Kia ora koutou,
In this week’s podcast I am speaking with journalist, entrepreneur and author Tim Duggan. Today just happens to be the day he is launching his new book, Killer Thinking.
I won’t summarise the book’s thesis, but I will let you know that I enjoyed reading it, and that it is full of information to challenge you and help take your idea (which he defines as a solution to some problem) from ok to awesome. Or in Tim’s parlance, KILLER.
As an experiment, I am cutting and pasting below the questions that I planned out for Tim before the interview. I always make a list of questions, both for myself and to give the interviewee time to prepare themselves, and I never stick to it. It’s there for when I need to get the conversation back on track, or to remind myself of something I really wanted to know.
Showing your hand
Interestingly, when I wrote daily news years ago I rarely prepared questions, and certainly never shared them with interviewees beforehand. To do so would have forewarned and forearmed the subjects, a breach of news protocol. Like showing your copy to people before publishing, god forbid.
I have greater distance from that news culture now, and I recognise that treating people as “sacks of information” to be plundered is a limited and damaging worldview. Naturally, there are situations where you cannot show your hand. But a lot of times you can. You just have to remember that almost no one likes hearing their voice on tape, or seeing their spoken words as text. I think that’s because truth makes people vulnerable.
I empathise now. I always feel like I am walking a tightrope when I am interviewed by someone else.
Apologies for the delay between postings, I’ve been doing some fascinating work for a number of organisations. I’ll ask you to take that on trust for now!
Hal
Questions for Tim
Tim - could you say your name and introduce yourself?
You started with Cult Status, and now you've written Killer Thinking - how do the books differ? Are you advancing ideas?
Was this book easier to write or was it like your second album?
The book is about KILLER ideas - which means Kind, impactful, loved (the cult status part), lasting, easy, and repeatable.
I was particularly taken by the easy bit - you stress a couple of times that ideas should be simple and able to be explained to a kid. Why is it that good solutions are simple solutions?
I'd like to apply your eight-step framework to some of the problems that news faces globally and in Australia and NZ.
Say we are talking about the inability of commercial markets to meet the needs of public interest journalism in regional areas.
Your first step is to be your problem's therapist. I think my problem might be the worst client ever .... someone I don't want to treat ... where should I start?
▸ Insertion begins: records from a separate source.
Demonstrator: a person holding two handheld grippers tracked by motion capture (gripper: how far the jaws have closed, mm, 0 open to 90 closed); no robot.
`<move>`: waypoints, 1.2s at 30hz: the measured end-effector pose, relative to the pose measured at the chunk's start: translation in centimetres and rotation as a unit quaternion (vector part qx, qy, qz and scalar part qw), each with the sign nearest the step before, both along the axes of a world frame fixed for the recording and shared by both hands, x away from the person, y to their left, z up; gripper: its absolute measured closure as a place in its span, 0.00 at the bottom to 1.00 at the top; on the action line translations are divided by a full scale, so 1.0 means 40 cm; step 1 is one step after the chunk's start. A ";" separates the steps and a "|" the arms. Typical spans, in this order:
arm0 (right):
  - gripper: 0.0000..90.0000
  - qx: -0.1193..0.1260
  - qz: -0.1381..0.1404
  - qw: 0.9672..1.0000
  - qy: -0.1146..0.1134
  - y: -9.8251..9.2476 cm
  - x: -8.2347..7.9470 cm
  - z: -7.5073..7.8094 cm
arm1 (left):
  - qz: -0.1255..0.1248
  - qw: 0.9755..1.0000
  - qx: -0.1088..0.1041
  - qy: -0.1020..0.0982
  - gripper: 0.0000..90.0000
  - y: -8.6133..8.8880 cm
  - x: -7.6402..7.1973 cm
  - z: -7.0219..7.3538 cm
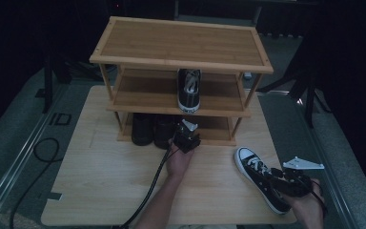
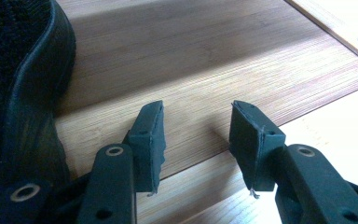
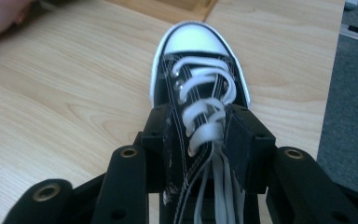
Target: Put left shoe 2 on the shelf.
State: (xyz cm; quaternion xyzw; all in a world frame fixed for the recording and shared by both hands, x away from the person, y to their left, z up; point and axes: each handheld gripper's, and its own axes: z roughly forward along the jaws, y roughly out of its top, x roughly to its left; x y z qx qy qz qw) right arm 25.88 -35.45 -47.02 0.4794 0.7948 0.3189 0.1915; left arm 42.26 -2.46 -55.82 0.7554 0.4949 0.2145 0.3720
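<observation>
On the near right of the wooden table [image 1: 100,181], the right gripper [image 1: 279,183] pinches a black high-top sneaker [image 1: 257,176] with white laces; in the right gripper view its jaws press on both sides of the shoe's upper just behind the laced front, and the white toe cap points toward the far side. Farther left, the left gripper [image 1: 187,136] sits at the front of the bamboo shoe rack [image 1: 181,45], level with the bottom shelf, its jaws spread with nothing between them. Just left of it stand two dark shoes [image 1: 152,129]. A matching sneaker [image 1: 189,88] rests on the middle shelf.
</observation>
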 end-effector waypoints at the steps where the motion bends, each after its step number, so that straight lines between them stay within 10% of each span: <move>1: 0.70 -0.003 -0.001 1.000 0.002 0.000 -0.001 -0.004 | 0.000 1.000 0.000 0.000 0.62 0.000 0.000 0.000; 15: 0.89 -0.010 -0.001 1.000 0.030 0.004 0.010 -0.028 | 0.000 1.000 0.000 0.000 0.62 0.000 0.000 0.000; 36: 0.96 0.000 0.041 0.999 0.002 0.060 0.023 -0.023 | 0.000 1.000 0.000 0.000 0.62 0.000 0.000 0.000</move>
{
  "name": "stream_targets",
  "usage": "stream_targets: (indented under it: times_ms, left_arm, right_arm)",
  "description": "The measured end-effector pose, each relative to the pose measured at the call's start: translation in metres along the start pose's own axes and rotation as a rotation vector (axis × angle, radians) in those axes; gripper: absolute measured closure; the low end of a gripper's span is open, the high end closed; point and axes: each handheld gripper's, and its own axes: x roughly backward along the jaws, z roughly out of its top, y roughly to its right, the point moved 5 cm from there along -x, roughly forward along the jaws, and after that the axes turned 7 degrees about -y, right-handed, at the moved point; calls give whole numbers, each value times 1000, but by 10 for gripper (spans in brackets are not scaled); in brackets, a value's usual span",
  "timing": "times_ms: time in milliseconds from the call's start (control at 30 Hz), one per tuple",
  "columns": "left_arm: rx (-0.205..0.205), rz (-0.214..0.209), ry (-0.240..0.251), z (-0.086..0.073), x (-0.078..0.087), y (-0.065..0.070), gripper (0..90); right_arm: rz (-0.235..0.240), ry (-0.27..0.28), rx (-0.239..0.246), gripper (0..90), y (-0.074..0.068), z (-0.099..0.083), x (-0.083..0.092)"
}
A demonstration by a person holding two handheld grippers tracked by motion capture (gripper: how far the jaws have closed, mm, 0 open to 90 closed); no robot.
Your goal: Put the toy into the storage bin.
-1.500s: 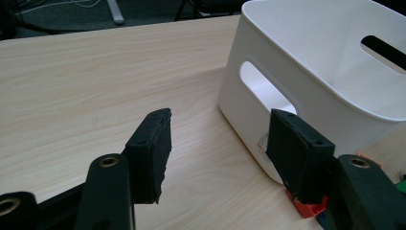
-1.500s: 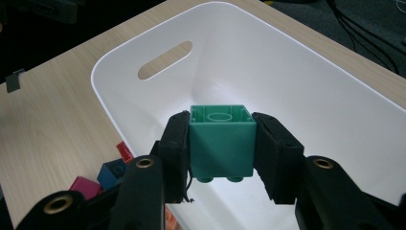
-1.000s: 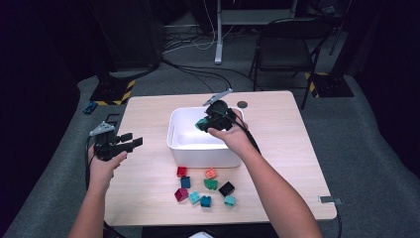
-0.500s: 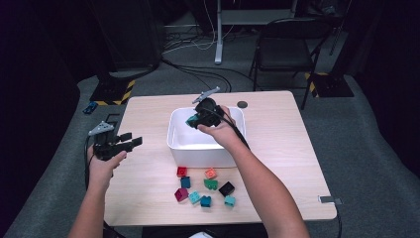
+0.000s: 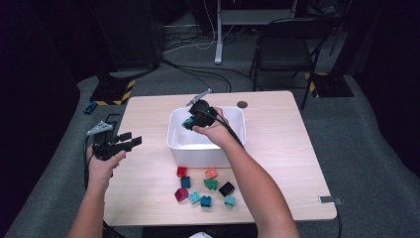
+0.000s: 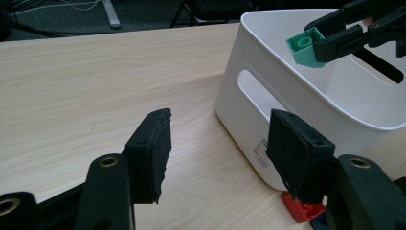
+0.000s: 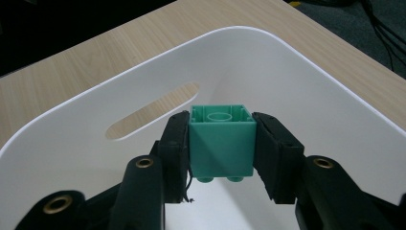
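Observation:
A green toy brick [image 7: 220, 142] sits clamped between the pads of my right gripper [image 7: 221, 143], held over the inside of the white bin [image 7: 306, 86]. In the high view the right gripper [image 5: 191, 122] hangs over the left part of the bin [image 5: 174, 142], and the green brick [image 5: 187, 123] shows at its tip. The left gripper view catches the same brick [image 6: 305, 47] above the bin's rim [image 6: 268, 62]. My left gripper [image 5: 128, 140] stands open at the table's left edge, with nothing between its pads [image 6: 153, 153].
Several loose bricks lie in front of the bin: red [image 5: 182, 171], orange [image 5: 211, 173], black [image 5: 226, 188], magenta [image 5: 181, 194], teal [image 5: 229, 201]. A dark round disc [image 5: 241, 104] sits in the table's far side. A black chair [image 5: 282, 49] stands behind the table.
My right gripper has carried the green brick leftward and lower over the bin. The left gripper has stayed where it was.

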Motion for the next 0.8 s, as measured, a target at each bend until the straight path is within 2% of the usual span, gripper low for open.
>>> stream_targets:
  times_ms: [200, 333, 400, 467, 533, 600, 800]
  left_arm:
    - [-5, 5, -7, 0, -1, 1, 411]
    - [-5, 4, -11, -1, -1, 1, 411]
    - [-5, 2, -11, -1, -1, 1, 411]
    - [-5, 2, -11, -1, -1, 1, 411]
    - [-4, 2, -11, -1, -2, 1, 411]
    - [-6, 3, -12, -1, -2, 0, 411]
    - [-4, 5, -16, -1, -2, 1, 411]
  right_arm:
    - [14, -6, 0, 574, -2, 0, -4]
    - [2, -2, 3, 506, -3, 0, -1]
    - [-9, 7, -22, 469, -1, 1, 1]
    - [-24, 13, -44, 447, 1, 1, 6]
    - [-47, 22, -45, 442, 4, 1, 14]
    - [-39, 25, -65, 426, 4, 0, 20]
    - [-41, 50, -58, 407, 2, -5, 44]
Do you think "launching into a rising tide" might be the hardest thing with news? The tide seems to have been out for a long time. Is it every coming back in?
You're a very positive person - the book is energetic and useful. You've made it as useful as possible. There is one bit where you take down an idea - the idea of using brainstorm sessions at work. I came across the HIPPO idea - can you explain that?
Have you been a HIPPO? (I know I have)
I have noticed that ideas are thick on the ground, but well-executed ideas working in real life less so. Why is this?
What is is the number 1 mistake people make in trying to bring their ideas to life?
You recommend becoming bored. Tell me more about that.
Your background is as an entrepreneur, you co-founded, built up and then sold Junkee, and you started as a music journalist writing for Rolling Stone. In the book you mention that you had to write very short music reviews - what did that teach you?
You wrote the book in a campervan with Ben travelling around Australia - during COVID? (And made a beautiful 42 second video!)
So where are you heading? What's next for you? More ideas about ideas? Are you building a new business?